Ce n’est pas tout ; mais ce qui va suivre n’est pas une contradiction.

Le fils V***, rapportant ce qu’il tient de son père, a complété, en ce qui concerne l’avis exprimé par Lemmi, ce que Mlle Walder m’avait répété. Lemmi fut entièrement de l’avis de Pianciani, quant au mépris apparent qu’il fallait opposer à l’encyclique pontificale ; il blâma la résolution de Sophia et lui développa ses arguments pour la faire renoncer à son dessein. Mais il ajouta que, si l’occasion se présentait de faire expier à Léon XIII par la mort sa déclaration de guerre à la franc-maçonnerie, il ne faudrait pas la laisser échapper. C’est à l’acte d’un isolé qu’il était opposé, surtout si pour accomplir la vengeance il était nécessaire de laisser croire que l’ultionniste ne jouissait pas de sa raison, et, par conséquent, de le renier ou de cacher son affiliation à l’Ordre. L’expiation, accomplie de cette façon, serait funeste à la cause sainte, expliqua-t-il. Au contraire, il était plus adroit d’entretenir la haine nourrie contre le pape par certains hommes résolus de la population romaine, jusqu’au jour où, arrivée à son paroxysme, elle éclaterait : alors, à la faveur d’une émeute savamment préparée, on pourrait faire envahir le Vatican, — cela entrait mieux dans le plan maçonnique, — et le massacre de Léon XIII, paraissant être un acte de justice populaire, l’Ordre n’en serait pas accusé devant l’opinion publique européenne.

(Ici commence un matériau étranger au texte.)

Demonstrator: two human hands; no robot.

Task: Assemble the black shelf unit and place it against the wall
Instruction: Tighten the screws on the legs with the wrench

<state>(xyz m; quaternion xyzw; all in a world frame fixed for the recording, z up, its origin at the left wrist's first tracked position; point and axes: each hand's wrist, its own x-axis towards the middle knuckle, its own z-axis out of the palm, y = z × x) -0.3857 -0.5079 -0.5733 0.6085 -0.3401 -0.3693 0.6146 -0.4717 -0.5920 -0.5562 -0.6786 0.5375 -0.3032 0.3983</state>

Enfin, quelles qu’aient été les opinions ainsi formulées, Sophia n’en avait pas moins persisté dans son exécrable projet. Toutefois, sans dire qu’elle l’abandonnait positivement, elle avait déclaré qu’elle allait réfléchir et se coucher. « La nuit porte conseil, fit Pianciani ; notre jeune sœur renoncera à sa funeste équipée. » Hobbs, lui, ricanait.